Regarding her art history courses, Kealy is most interested in textile art history.

“I consider myself a textile artist as well as a fashion designer,” she says. Fabric is a key element of Kealy’s looks for this season’s collection, and is a key part of her creative process. “The second I see fabric, I am driven with the motivation to buy it and then rush home and sew it and experiment with it… It’s just like energy that rushes through me when I touch something I like,” says Kealy.

In comparison with other shows that day, the Chalanse collection stood out for its variety of interesting fabrics. Look 7 in particular stood out in this dimension, with a brocade jacket, knitted top, mesh fingerless gloves and satin shorts in coordinating colours that all fit together. Seeing this look down head down the runway, the details and variety of textures were so absorbing it was easy to forget to pay attention to the cut.

Look 7: a brocade jacket, knitted top, mesh fingerless gloves and satin shorts in coordinating colours.
Look 7: a brocade jacket, knitted top, mesh fingerless gloves and satin shorts in coordinating colours. Cassidy Chen Photography

In addition to textures, another key element of the show was exploring modern femininity. Traditionally feminine elements like lace and pale pinks were mixed with androgynous or stereotypically masculine elements including leather, mesh and mostly black looks.

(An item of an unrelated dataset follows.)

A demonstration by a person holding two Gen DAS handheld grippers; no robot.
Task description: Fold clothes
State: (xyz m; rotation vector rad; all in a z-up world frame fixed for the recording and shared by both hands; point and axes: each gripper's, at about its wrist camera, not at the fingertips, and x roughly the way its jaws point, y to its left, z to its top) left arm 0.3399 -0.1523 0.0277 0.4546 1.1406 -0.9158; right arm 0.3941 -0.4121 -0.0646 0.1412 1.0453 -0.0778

The closing look, Look 8, was Chalanse’s first wedding look, which Kealy describes as “a gender-neutral wedding wear outfit for brides, grooms, anybody getting married.” The look was only subtly for a wedding, with black leather pants, a white vest, and a white ankle-length cape, incorporating both Kealy’s exploration of texture, “dressing up” and gender.

Look 8, which Kealy describes as “a gender-neutral wedding wear outfit for brides, grooms, anybody getting married.”
Look 8, which Kealy describes as “a gender-neutral wedding wear outfit for brides, grooms, anybody getting married.” Cassidy Chen Photography

Ultimately, the collection embodies Kealy herself.

“I like to say it’s the woman I want to be.”

The looks did not feel unnatural in the artificial environment of the runway - built for media with blaring music and lights so bright they truly hurt your eyes – yet each look could exist exactly as styled on the runway in the real world. The adaptability felt like Kealy herself, navigating university and the fashion industry simultaneously while still keeping a sense of fun.

“I find it such a win: every day I get to sew because I just love it,” said Kealy. “It’s like my sport.”